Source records
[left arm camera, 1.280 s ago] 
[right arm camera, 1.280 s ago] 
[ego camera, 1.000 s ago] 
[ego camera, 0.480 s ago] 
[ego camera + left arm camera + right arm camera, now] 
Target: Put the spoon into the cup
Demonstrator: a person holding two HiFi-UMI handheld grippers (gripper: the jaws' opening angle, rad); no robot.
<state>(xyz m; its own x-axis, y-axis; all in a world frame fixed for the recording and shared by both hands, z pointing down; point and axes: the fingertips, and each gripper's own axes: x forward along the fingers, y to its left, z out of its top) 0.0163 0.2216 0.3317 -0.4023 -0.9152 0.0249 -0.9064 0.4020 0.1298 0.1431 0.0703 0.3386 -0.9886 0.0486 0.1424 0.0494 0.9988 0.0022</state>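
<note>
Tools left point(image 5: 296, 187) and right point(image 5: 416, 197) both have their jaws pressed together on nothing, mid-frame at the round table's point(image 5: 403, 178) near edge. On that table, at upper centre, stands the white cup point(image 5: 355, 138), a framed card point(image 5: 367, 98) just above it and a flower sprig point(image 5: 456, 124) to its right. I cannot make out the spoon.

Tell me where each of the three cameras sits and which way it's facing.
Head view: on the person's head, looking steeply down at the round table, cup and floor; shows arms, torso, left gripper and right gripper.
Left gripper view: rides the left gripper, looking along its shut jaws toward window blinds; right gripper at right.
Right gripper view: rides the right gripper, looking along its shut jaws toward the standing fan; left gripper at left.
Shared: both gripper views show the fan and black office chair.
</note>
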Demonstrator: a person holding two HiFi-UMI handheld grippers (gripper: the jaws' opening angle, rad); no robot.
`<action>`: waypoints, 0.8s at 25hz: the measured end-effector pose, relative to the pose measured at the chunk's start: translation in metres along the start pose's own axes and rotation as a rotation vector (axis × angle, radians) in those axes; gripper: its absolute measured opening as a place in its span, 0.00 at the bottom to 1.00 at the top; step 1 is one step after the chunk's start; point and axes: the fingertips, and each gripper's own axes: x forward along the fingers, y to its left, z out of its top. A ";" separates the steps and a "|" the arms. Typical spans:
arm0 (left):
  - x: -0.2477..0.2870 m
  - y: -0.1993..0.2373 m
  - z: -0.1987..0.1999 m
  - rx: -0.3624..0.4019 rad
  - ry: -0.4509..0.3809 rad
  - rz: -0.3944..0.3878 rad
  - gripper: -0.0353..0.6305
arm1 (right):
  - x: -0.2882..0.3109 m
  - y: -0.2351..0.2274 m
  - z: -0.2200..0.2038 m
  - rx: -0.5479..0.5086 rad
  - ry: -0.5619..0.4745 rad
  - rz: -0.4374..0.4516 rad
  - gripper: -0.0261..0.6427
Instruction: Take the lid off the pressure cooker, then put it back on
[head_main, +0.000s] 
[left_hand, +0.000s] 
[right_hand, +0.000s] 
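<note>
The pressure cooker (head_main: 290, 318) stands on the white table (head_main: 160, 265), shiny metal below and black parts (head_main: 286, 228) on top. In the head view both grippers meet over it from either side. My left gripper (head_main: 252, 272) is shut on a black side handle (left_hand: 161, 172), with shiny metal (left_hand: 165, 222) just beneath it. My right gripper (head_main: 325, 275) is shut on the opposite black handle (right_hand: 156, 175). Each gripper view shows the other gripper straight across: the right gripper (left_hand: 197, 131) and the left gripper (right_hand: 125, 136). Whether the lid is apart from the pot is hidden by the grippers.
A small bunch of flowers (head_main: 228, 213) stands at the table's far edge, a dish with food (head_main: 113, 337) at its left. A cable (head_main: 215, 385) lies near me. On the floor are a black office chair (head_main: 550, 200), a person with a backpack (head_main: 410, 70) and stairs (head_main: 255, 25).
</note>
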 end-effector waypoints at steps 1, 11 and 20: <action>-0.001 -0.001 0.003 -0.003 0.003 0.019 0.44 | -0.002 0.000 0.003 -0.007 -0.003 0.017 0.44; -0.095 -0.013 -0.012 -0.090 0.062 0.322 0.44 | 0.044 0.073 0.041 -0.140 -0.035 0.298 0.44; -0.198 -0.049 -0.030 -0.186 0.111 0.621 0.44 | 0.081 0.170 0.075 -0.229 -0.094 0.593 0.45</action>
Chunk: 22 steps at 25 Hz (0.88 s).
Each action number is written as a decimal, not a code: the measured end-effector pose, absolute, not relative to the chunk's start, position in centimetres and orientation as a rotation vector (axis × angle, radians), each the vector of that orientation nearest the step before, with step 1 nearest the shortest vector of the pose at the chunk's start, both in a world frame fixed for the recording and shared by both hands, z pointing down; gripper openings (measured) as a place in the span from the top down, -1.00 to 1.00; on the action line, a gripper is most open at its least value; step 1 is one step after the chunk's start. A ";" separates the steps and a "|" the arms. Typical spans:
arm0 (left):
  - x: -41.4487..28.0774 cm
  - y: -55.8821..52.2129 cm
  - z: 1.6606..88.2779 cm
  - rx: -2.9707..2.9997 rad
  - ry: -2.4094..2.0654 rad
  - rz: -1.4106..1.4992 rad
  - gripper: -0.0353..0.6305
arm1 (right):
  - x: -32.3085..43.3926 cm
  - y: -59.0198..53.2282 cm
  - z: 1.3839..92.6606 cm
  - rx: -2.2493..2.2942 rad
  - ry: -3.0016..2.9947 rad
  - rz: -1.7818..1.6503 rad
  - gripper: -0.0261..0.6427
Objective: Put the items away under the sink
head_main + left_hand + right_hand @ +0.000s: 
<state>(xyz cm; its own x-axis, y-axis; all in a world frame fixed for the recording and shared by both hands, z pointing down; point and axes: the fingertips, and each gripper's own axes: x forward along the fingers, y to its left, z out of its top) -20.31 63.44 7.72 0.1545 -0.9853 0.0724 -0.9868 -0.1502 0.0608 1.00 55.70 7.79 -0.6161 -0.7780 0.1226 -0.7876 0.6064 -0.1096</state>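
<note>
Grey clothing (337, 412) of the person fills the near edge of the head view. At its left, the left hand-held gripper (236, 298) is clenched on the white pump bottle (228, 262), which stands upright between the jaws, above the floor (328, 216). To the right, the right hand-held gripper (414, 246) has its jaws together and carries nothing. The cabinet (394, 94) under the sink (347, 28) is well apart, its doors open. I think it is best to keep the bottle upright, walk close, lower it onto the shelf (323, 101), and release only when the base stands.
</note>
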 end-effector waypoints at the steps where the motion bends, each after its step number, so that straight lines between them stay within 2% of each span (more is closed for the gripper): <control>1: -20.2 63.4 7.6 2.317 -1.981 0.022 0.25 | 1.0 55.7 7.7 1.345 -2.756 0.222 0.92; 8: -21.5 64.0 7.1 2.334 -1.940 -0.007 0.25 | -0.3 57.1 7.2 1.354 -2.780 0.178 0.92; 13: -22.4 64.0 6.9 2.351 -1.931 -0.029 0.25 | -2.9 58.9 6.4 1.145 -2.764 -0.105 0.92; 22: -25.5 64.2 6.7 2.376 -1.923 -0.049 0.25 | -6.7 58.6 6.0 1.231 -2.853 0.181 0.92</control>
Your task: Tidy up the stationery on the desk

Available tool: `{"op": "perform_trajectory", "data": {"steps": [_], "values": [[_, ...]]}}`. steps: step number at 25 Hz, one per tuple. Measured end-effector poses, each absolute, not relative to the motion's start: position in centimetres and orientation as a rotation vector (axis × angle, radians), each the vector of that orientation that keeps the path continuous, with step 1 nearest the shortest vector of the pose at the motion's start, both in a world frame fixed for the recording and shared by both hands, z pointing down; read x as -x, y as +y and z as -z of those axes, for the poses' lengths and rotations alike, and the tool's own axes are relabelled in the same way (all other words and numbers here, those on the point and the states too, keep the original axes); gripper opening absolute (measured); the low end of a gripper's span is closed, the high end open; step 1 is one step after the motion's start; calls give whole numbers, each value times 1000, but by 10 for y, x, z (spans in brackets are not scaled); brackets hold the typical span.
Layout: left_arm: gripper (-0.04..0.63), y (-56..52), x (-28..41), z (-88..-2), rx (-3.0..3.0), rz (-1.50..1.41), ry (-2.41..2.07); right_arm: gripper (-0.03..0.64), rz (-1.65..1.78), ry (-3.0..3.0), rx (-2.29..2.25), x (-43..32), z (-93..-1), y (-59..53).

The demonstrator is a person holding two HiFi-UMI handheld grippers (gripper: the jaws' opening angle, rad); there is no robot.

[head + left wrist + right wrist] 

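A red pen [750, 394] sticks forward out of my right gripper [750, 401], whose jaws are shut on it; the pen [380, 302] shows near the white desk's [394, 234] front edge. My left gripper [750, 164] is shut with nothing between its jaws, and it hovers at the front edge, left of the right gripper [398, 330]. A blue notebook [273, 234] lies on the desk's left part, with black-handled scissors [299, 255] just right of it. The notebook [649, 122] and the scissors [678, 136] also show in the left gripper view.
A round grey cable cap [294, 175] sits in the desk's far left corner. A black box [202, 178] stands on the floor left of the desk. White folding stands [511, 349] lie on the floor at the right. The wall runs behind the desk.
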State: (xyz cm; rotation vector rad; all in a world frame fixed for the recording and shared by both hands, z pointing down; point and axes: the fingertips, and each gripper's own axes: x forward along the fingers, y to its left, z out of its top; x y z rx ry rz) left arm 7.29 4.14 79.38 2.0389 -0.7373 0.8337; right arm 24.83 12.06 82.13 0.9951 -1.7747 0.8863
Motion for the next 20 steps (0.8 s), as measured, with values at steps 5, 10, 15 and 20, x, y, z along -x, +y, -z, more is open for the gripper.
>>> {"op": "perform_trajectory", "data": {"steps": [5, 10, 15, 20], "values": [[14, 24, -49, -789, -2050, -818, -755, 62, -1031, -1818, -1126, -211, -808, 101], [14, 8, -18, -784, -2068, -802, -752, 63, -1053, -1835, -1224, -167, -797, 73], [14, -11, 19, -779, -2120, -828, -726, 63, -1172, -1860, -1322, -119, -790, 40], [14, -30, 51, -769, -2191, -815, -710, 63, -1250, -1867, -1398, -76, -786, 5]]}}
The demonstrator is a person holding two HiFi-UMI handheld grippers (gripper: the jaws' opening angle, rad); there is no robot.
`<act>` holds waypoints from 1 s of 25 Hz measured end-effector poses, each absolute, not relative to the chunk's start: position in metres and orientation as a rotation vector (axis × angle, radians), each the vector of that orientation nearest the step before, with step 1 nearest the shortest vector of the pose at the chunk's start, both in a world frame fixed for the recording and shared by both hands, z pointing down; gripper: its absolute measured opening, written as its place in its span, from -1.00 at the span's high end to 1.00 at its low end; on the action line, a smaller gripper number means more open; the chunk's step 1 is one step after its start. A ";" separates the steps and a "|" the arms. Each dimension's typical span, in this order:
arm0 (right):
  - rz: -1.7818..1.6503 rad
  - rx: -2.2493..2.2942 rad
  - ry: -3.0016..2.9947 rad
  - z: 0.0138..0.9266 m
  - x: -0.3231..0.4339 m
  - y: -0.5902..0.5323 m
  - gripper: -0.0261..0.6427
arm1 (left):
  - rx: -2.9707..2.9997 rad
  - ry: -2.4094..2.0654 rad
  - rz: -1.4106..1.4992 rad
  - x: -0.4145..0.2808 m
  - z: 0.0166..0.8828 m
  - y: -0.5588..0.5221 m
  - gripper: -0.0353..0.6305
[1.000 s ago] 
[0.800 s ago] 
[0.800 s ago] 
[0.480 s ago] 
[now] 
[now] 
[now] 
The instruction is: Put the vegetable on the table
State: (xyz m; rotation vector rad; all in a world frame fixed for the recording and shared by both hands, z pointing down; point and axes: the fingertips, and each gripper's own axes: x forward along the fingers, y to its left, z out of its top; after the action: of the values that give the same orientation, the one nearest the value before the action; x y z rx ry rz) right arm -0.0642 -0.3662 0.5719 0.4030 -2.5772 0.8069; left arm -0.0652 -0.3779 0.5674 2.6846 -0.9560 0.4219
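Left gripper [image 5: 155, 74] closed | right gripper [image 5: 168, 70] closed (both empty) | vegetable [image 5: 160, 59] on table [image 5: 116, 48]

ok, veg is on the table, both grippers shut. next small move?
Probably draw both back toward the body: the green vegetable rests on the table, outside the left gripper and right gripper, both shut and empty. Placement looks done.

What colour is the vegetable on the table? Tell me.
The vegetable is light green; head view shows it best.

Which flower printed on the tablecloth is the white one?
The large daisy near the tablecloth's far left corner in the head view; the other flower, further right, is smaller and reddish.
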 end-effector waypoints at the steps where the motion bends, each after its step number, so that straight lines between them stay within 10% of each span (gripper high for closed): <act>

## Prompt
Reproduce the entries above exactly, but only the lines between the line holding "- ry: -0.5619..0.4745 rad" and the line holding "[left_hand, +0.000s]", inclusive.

## Exercise answer
  - ry: -0.5619..0.4745 rad
  - rz: -0.4374..0.4516 rad
  - gripper: -0.0261..0.6427
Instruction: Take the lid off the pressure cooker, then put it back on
[head_main, +0.000s] 
[left_hand, +0.000s] 

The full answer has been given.